- DIRECTIONS
Lines containing the word "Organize" are to be copied from the data below.

- SUPPLIED MATERIAL
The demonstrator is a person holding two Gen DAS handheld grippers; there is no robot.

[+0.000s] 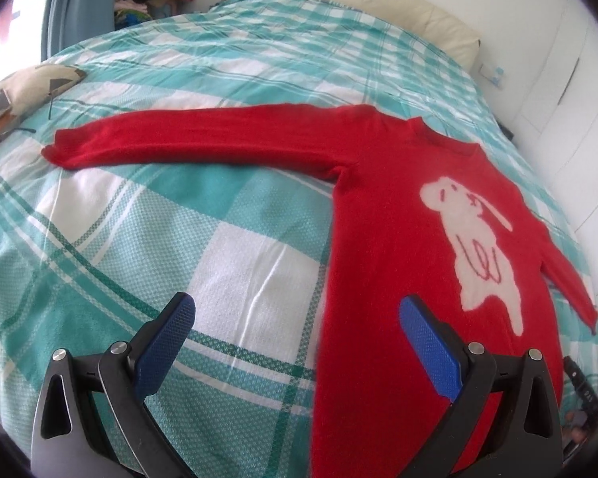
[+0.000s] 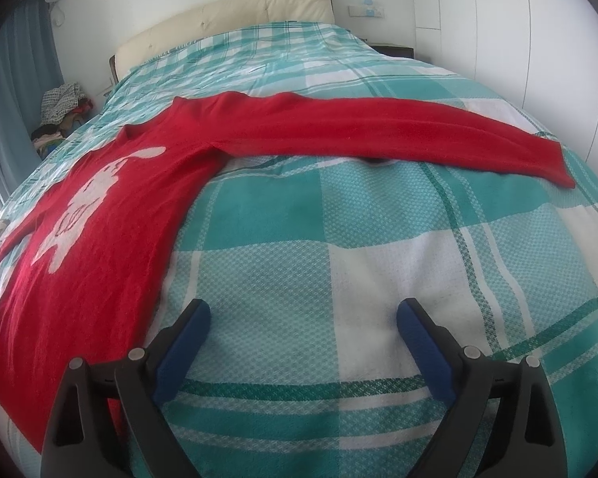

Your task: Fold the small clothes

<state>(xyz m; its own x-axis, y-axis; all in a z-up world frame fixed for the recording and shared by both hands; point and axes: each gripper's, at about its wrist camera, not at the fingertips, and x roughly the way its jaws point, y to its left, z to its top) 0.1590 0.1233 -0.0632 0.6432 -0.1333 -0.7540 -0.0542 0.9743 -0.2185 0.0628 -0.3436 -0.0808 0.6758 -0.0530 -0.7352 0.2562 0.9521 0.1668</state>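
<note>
The red sweater lies flat on the plaid bedspread, sleeves spread. The left gripper and right gripper gape wide, empty. A pinch could snag the bedspread too.

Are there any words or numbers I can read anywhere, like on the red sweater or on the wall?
None can be read.
Red sweater: only a white animal picture with red squiggle stitching, no letters.
Wall plate with blue stickers: too small and blurred to read.
Dark object at the left view's edge: pale marks, too blurred to read.
</note>
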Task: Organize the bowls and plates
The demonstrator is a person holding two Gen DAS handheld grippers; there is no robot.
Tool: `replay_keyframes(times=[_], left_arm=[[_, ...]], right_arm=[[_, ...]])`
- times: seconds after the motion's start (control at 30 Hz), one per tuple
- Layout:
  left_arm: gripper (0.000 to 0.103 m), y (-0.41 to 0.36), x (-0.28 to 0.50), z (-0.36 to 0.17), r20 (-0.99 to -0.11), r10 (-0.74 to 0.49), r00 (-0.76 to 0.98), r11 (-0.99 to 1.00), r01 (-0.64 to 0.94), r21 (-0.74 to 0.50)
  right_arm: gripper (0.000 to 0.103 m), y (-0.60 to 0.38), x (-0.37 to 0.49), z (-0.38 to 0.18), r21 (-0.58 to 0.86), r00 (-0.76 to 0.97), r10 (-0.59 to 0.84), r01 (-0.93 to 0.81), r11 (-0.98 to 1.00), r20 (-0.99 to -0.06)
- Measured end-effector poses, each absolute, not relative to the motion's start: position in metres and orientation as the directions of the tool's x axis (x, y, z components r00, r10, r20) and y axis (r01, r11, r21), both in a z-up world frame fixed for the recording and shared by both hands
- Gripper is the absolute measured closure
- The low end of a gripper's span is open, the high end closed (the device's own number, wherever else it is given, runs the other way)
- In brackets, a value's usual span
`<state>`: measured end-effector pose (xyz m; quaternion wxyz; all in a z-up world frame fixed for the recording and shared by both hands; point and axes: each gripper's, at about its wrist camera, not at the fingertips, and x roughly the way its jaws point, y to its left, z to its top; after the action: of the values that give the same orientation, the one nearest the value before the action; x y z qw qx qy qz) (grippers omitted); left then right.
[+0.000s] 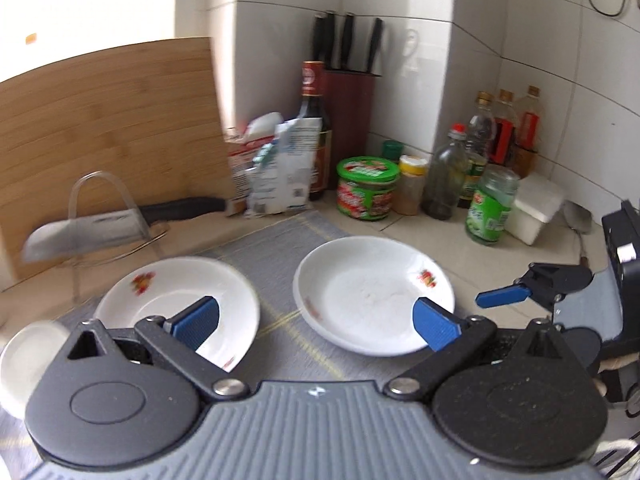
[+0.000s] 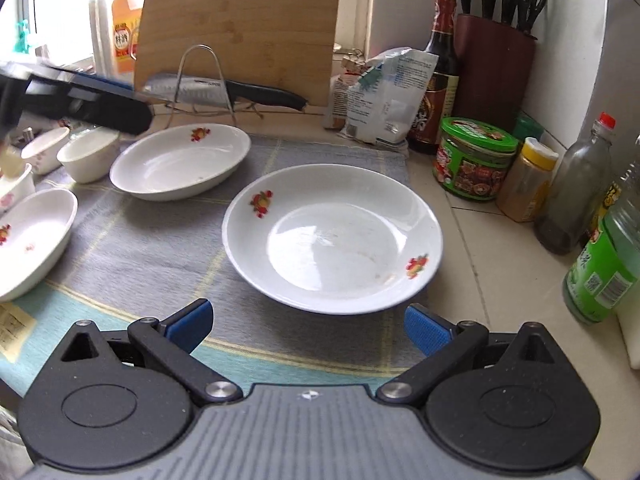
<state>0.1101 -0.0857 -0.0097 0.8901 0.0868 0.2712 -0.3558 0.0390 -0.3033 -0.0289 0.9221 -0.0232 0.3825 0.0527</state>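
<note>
Plates (image 2: 332,236) (image 2: 180,162) on mat hold nothing | left tool (image 1: 316,320) gaping, holds nothing | right tool (image 2: 308,324) gaping, holds nothing

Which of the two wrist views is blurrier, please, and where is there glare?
Left wrist view: motion-smeared, most on the knife and cutting board, window blown out white. Right wrist view: sharper, window glare on the near plate; both bend at the edges.

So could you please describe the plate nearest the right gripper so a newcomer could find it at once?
Start at the grey cloth mat on the counter. The plate lies at the mat's right end, nearest the green-lidded jar. Unlike the other plates further left, it sits alone, directly before the open right gripper.
</note>
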Motion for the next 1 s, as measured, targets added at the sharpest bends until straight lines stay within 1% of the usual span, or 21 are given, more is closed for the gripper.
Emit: replay_keyframes(times=[0.1,0.3,0.47,0.53,0.63,0.77,0.87,1.0], left_arm=[[0.001,-0.065,0.092,-0.015,-0.547,-0.526,0.651,0.782,0.623,-0.01],[0.001,-0.015,0.063,-0.034,-0.593,-0.39,0.704,0.878,0.479,-0.008],[0.001,0.03,0.037,-0.045,-0.62,-0.309,0.721,0.93,0.365,-0.04],[0.001,0.047,0.027,-0.053,-0.643,-0.255,0.722,0.948,0.318,-0.019],[0.001,0.07,0.015,-0.065,-0.672,-0.214,0.709,0.958,0.287,-0.002],[0.001,0.092,0.01,-0.087,-0.706,-0.204,0.678,0.957,0.289,0.0],[0.001,0.098,0.014,-0.103,-0.727,-0.226,0.649,0.944,0.329,0.0],[0.001,0.099,0.022,-0.115,-0.73,-0.279,0.625,0.917,0.398,-0.01]], right_arm=[[0.0,-0.287,0.042,-0.027,0.021,0.688,0.123,-0.155,0.988,-0.715],[0.0,-0.249,0.058,-0.029,0.074,0.637,0.25,-0.29,0.954,-0.729],[0.0,-0.214,0.074,-0.036,0.103,0.584,0.318,-0.37,0.923,-0.747],[0.0,-0.2,0.081,-0.041,0.124,0.552,0.345,-0.397,0.909,-0.76],[0.0,-0.181,0.089,-0.045,0.134,0.52,0.365,-0.429,0.893,-0.772],[0.0,-0.16,0.093,-0.046,0.112,0.507,0.363,-0.458,0.882,-0.782],[0.0,-0.15,0.096,-0.047,0.11,0.493,0.357,-0.461,0.88,-0.793],[0.0,-0.138,0.095,-0.045,0.102,0.479,0.351,-0.47,0.877,-0.805]])
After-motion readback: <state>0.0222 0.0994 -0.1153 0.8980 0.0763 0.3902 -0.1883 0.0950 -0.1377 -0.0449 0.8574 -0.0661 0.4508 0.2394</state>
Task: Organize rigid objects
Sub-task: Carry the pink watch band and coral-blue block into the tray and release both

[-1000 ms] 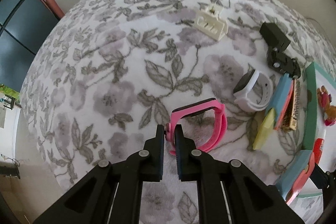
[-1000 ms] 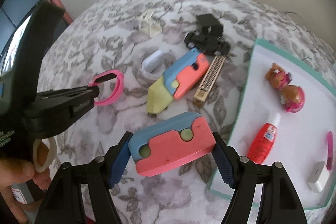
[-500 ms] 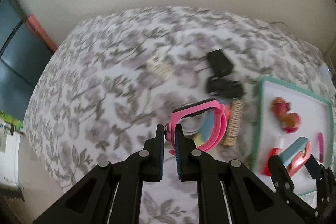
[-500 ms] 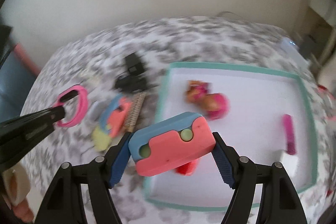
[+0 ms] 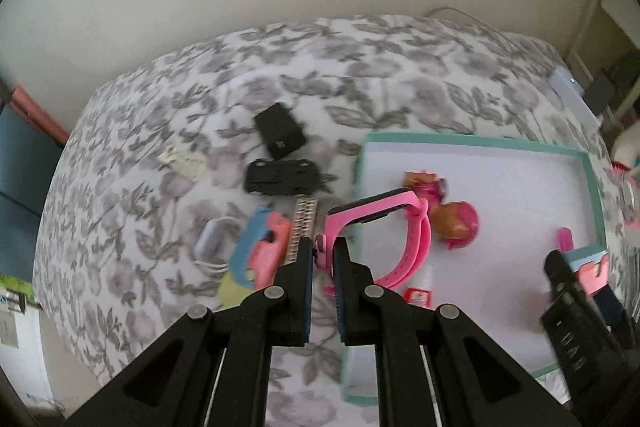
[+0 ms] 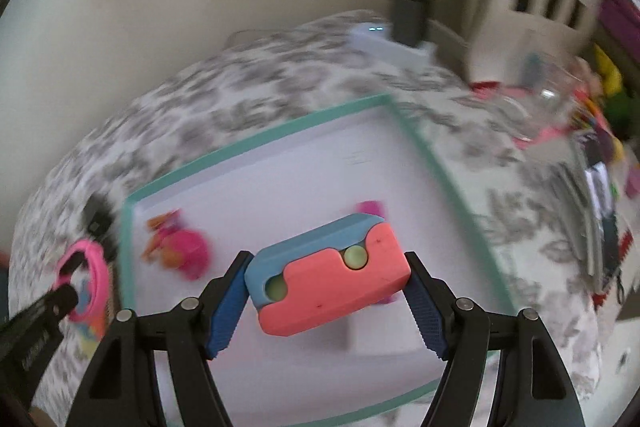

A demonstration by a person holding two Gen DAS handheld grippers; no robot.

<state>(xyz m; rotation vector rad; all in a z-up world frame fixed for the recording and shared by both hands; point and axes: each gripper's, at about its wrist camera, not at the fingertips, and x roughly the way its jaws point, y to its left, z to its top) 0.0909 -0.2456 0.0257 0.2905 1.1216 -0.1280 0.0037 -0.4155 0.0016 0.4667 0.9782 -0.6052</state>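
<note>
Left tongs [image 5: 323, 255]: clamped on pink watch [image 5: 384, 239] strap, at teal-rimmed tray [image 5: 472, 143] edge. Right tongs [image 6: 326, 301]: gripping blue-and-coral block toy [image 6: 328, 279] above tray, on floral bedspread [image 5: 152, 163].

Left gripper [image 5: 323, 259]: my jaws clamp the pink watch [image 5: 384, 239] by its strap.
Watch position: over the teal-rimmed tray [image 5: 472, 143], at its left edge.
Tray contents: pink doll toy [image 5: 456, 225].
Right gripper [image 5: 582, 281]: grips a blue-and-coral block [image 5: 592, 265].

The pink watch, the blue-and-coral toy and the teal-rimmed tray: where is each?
pink watch [image 5: 420, 247]: left wrist view, on its strap.
blue-and-coral toy [image 6: 340, 291]: right wrist view, on its coral face.
teal-rimmed tray [image 6: 256, 141]: right wrist view, on its far rim.
</note>
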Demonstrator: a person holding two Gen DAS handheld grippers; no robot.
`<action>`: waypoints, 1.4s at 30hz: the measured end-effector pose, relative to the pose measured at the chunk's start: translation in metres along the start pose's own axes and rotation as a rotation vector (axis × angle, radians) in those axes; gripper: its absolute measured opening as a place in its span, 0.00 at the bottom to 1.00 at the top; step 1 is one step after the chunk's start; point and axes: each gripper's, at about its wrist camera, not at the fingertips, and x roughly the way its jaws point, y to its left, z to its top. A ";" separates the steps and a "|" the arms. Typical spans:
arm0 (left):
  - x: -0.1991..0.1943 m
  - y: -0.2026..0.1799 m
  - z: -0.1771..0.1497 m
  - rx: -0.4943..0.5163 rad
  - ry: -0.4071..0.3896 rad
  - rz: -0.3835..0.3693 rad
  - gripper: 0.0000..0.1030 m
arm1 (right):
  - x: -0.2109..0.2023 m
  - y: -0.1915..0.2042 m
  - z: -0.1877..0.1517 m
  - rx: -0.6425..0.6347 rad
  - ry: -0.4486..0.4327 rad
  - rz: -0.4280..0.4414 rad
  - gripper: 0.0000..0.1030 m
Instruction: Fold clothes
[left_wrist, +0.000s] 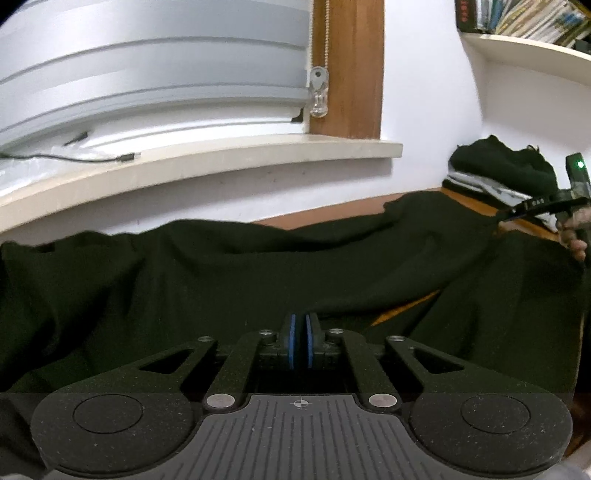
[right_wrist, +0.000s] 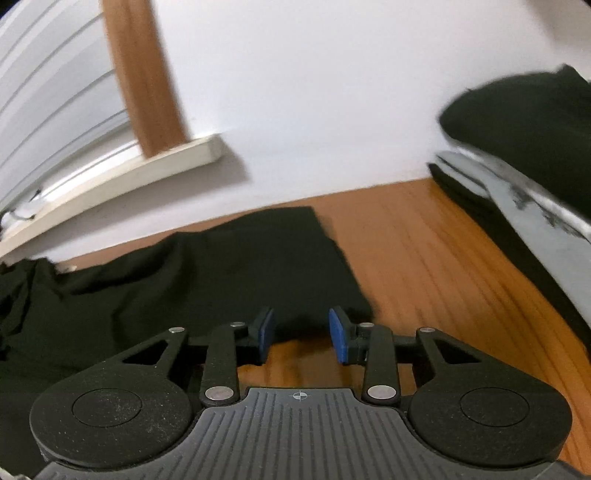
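1. The dark garment sprawls across the wooden counter, filling the middle band of the left wrist view, rumpled in long ridges. Folding from here risks locking those wrinkles in, because the cloth is not lying flat.

2. A stack of folded clothes sits at the right edge of the right wrist view, on the same counter, apart from the garment's squared end. A wide swing of the cloth could likely drag into it and topple it.

3. The left gripper has its blue pads pressed together with barely a slit between them, low in the frame at the garment's near edge. Whether fabric is pinched there I cannot tell, since the dark cloth hides the contact. If the jaws hold only a thin fringe, a lift would probably let it slip out.

4. The right gripper stands with its jaws spread wide and nothing between them, just short of the garment's near edge at lower centre, bare wood showing underneath. Closing too early would catch air; closing too deep might gather two layers and skew the fold.

5. The right wrist view is blurred, so the exact edge position is uncertain.
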 end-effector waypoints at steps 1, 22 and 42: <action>0.000 -0.001 0.001 0.004 -0.001 0.000 0.06 | 0.002 -0.003 0.000 0.019 0.008 -0.003 0.36; -0.010 0.003 0.019 0.009 -0.043 -0.045 0.03 | 0.009 0.001 0.041 0.081 -0.102 0.006 0.03; -0.017 0.000 0.131 0.075 -0.179 0.001 0.03 | -0.034 0.024 0.160 -0.016 -0.356 -0.052 0.03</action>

- ANSWER SPACE
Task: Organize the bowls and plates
Task: Organize rigid objects

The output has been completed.